WHAT TO PRODUCE: Quote all of the data below exactly, please.

# # # # # # #

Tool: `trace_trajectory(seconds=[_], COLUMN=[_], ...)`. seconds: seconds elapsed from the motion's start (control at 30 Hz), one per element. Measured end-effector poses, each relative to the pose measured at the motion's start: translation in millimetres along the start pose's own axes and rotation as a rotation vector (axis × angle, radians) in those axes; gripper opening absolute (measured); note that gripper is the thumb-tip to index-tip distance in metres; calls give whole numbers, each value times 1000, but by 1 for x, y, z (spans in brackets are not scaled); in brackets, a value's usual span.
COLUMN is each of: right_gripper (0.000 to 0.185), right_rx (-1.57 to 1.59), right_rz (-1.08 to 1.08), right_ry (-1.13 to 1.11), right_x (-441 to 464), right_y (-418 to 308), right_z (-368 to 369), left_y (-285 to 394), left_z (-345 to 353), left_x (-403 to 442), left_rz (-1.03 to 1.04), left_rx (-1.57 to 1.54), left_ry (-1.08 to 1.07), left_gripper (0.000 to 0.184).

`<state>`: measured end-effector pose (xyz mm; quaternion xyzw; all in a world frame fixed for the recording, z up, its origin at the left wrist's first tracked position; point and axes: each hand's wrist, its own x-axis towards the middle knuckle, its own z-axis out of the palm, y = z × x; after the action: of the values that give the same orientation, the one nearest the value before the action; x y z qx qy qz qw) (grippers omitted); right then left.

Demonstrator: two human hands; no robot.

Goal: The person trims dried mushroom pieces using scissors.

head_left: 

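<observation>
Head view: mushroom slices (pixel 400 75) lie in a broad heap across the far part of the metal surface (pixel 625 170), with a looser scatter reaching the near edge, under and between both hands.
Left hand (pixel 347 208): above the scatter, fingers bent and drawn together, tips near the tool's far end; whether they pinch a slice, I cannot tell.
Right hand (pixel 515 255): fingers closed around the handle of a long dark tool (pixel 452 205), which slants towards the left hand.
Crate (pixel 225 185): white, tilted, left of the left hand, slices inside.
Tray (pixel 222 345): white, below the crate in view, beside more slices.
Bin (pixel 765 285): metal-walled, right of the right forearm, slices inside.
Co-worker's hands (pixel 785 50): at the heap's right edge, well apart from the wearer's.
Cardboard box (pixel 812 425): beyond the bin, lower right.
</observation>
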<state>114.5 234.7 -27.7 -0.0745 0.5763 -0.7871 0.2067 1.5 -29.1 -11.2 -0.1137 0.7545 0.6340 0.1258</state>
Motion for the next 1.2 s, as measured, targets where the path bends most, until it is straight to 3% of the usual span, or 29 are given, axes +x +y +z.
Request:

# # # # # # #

RESULT OF THE EXERCISE:
Tool: `trace_trajectory(seconds=[_], COLUMN=[_], ...)`. seconds: seconds elapsed from the motion's start (control at 30 Hz), one per element. Measured end-effector poses, each relative to the pose measured at the motion's start: translation in millimetres along the start pose's own axes and rotation as a rotation vector (axis × angle, radians) in those axes; gripper opening absolute (measured); note that gripper is the thumb-tip to index-tip distance in metres; calls give whole numbers, each value times 1000, but by 1 for x, y, z (spans in brackets are not scaled); in brackets, a value's usual span.
COLUMN is each of: right_gripper (0.000 to 0.185), right_rx (-1.57 to 1.59), right_rz (-1.08 to 1.08), right_ry (-1.13 to 1.11), right_x (-441 to 464), right_y (-418 to 308), right_z (-368 to 369), left_y (-285 to 394), left_z (-345 to 353), left_x (-403 to 442), left_rz (-1.03 to 1.04), left_rx (-1.57 to 1.54), left_ry (-1.08 to 1.07), left_gripper (0.000 to 0.184).

`<state>`: measured end-effector pose (xyz mm; quaternion xyzw; all in a world frame fixed for the recording, z up, its origin at the left wrist's first tracked position; point and axes: each hand's wrist, its own x-axis towards the middle knuckle, its own z-axis out of the palm, y = z × x; after the action: of the values that give the same orientation, the one nearest the value before the action; x y z qx qy qz qw) (grippers omitted); right then left.

Demonstrator: two human hands; no robot.

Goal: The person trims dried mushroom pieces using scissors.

head_left: 

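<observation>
Head view: mushroom slices (pixel 400 75) lie in a broad heap across the far part of the metal surface (pixel 625 170), with a looser scatter reaching the near edge, under and between both hands.
Left hand (pixel 347 208): above the scatter, fingers bent and drawn together, tips near the tool's far end; whether they pinch a slice, I cannot tell.
Right hand (pixel 515 255): fingers closed around the handle of a long dark tool (pixel 452 205), which slants towards the left hand.
Crate (pixel 225 185): white, tilted, left of the left hand, slices inside.
Tray (pixel 222 345): white, below the crate in view, beside more slices.
Bin (pixel 765 285): metal-walled, right of the right forearm, slices inside.
Co-worker's hands (pixel 785 50): at the heap's right edge, well apart from the wearer's.
Cardboard box (pixel 812 425): beyond the bin, lower right.
</observation>
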<state>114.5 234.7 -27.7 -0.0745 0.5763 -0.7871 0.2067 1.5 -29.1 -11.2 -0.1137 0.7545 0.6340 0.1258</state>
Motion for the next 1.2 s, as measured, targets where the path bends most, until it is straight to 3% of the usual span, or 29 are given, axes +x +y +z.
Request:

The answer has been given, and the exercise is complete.